> What to do: Word for word, restate the lines from the start of the data down to the line with "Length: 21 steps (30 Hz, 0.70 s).", both included.

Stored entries

◇ ◇ ◇ ◇

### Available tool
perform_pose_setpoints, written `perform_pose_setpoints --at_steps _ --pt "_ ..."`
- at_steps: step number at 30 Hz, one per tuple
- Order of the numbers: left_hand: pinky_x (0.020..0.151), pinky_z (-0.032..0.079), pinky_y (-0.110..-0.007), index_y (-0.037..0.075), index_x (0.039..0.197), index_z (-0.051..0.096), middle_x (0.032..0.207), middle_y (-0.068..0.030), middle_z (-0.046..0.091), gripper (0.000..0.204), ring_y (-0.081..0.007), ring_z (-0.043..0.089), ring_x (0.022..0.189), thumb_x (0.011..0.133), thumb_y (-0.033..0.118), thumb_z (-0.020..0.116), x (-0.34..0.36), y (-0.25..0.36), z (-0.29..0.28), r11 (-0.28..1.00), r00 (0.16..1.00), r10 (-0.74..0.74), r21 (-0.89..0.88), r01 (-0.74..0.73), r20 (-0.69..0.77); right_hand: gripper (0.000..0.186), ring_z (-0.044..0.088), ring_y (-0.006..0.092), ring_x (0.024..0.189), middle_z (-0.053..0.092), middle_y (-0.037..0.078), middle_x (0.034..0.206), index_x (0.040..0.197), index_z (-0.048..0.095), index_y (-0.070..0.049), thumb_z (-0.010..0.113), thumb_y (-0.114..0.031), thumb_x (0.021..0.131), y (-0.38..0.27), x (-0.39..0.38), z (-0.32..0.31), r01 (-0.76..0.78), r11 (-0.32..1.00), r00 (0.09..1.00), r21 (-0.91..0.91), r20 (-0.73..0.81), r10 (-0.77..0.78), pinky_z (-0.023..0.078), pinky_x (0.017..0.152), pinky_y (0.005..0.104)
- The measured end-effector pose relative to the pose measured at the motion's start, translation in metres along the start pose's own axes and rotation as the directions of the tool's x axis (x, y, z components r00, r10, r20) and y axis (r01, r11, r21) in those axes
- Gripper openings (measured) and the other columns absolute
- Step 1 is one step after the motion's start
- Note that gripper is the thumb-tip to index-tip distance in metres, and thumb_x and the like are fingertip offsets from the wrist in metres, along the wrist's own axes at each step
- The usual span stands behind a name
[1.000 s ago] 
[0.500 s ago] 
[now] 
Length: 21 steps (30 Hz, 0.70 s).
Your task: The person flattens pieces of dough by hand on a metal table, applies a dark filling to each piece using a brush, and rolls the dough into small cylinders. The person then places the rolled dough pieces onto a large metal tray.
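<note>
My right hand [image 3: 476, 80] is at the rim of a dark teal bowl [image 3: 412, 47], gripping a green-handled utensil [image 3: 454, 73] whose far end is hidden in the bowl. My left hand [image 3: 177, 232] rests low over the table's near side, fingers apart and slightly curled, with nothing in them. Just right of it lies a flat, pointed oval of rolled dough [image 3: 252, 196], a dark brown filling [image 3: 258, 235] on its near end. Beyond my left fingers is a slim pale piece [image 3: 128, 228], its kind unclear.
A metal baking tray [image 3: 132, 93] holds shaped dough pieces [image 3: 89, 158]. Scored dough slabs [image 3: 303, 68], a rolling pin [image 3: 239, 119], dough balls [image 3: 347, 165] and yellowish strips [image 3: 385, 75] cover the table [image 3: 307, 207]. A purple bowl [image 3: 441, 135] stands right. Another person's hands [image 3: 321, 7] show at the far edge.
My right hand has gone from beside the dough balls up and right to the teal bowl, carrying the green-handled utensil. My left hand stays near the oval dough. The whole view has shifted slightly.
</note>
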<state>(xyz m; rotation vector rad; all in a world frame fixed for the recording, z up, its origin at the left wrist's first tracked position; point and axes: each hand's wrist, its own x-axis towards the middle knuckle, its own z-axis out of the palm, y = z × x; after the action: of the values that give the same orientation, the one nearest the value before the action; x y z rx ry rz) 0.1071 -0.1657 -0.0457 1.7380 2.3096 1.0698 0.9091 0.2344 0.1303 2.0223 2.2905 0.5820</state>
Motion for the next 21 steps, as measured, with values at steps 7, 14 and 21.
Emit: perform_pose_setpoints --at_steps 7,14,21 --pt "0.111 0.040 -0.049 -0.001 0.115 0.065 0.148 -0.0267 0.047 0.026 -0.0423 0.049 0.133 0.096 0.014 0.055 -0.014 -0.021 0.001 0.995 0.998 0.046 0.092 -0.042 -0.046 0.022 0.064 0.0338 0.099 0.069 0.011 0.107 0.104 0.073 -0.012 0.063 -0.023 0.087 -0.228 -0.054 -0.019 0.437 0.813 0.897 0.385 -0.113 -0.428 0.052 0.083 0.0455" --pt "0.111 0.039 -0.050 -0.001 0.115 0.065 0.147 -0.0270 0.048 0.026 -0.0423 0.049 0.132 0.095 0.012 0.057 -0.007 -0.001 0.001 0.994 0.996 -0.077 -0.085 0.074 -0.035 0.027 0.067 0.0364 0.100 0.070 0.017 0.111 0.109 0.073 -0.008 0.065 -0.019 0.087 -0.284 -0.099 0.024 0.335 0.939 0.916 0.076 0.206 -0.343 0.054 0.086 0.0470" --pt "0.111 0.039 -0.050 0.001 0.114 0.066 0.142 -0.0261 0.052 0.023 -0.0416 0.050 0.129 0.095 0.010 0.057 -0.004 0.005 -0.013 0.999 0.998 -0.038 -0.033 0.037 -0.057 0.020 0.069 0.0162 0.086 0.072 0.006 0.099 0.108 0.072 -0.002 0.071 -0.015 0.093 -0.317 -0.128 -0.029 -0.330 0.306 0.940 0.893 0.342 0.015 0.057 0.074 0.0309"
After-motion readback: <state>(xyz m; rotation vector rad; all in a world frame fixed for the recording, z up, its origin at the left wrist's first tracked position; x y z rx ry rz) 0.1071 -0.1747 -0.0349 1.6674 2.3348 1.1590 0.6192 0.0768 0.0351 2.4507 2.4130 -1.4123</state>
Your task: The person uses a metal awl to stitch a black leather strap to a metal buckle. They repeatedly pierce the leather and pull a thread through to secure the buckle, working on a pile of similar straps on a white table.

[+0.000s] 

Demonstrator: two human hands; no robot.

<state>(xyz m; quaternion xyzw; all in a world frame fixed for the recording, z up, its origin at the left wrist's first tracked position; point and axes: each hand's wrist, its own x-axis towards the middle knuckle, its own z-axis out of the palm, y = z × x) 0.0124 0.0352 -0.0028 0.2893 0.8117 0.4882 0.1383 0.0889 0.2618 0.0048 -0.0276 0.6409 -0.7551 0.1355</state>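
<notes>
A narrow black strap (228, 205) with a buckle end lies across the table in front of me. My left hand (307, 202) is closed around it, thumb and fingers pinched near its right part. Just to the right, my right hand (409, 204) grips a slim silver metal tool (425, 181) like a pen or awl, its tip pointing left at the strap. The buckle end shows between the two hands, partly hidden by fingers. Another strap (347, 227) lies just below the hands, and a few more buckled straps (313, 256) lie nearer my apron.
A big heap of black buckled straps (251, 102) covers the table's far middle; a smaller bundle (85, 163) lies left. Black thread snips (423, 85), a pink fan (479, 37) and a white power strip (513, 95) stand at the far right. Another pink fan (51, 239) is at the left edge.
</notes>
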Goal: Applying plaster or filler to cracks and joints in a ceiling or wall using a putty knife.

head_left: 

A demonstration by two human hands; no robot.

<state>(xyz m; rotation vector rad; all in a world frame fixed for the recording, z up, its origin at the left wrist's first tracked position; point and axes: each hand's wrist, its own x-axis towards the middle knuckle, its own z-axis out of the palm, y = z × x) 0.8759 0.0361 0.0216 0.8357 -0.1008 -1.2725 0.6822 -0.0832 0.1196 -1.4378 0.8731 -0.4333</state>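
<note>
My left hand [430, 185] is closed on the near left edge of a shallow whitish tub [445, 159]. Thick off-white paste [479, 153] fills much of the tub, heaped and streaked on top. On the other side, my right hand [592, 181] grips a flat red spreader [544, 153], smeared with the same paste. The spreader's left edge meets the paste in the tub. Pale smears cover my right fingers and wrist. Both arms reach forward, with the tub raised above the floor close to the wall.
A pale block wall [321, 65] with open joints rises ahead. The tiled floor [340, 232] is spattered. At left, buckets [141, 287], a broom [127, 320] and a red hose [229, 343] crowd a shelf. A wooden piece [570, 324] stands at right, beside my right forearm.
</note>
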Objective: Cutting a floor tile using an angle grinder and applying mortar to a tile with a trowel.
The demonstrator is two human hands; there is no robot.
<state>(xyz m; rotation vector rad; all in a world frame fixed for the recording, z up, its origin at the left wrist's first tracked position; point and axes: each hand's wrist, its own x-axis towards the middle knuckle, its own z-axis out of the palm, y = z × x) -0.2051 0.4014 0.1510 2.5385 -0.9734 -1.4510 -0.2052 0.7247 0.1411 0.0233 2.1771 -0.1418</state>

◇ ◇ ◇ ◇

> Answer to this task:
### Available tool
perform_pose_setpoints, written `perform_pose_setpoints --at_steps _ --pt "_ ..."`
- at_steps: step number at 30 Hz, one per tuple
- Order of the numbers: left_hand: pinky_x (0.020..0.151), pinky_z (-0.032..0.079), pinky_y (-0.110..-0.007), index_y (-0.037..0.075), index_x (0.039..0.197), index_z (-0.051..0.096), middle_x (0.032..0.207), middle_y (-0.068..0.030), middle_z (-0.046..0.091), gripper (0.000..0.204), ring_y (-0.081..0.007), ring_z (-0.043..0.089), ring_x (0.022..0.189), thumb_x (0.011..0.133), thumb_y (-0.033..0.118), thumb_z (-0.020..0.116), x (-0.34..0.36), y (-0.25..0.36), z (-0.29..0.28), r11 (-0.28..1.00), r00 (0.16..1.00), r10 (-0.74..0.74), r21 (-0.89..0.88), r01 (-0.74..0.73), r20 (-0.69..0.77); right_hand: gripper (0.000..0.186), ring_z (-0.044..0.088), ring_y (-0.006..0.092), ring_x (0.024..0.189), middle_z (-0.053..0.092), middle_y (-0.037..0.078), middle_x (0.034..0.206), index_x (0.040..0.197), index_z (-0.048..0.095), index_y (-0.070..0.049), thumb_z (-0.010..0.113), thumb_y (-0.114..0.031), thumb_x (0.021..0.131), y (-0.38..0.27), x (-0.39..0.38), z (-0.32..0.31), r01 (-0.76..0.78), r11 (-0.32..1.00), r00 (0.09..1.00), r21 (-0.91..0.91), r20 (-0.73..0.81), r10 (-0.77..0.78), pinky_z (-0.023..0.078), pinky_x (0.017..0.152), pinky_y (0.005..0.104)
- The measured end-effector pose relative to the pose measured at the motion's start, translation in metres along the start pose's own axes and rotation as the directions of the tool's x axis (x, y, z components r00, r10, r20) and y axis (r01, r11, r21) in those axes
- Gripper openings (measured) and the other columns absolute
- Step 1 is one step after the motion's start
- Note that gripper is the thumb-tip to index-tip distance in metres, and thumb_x and the like are fingertip offsets from the wrist in metres, along the wrist's own axes at each step
- The usual span stands behind a name
[1.000 s ago] 
[0.500 s ago] 
[now] 
Length: 21 steps (30 Hz, 0.70 s).

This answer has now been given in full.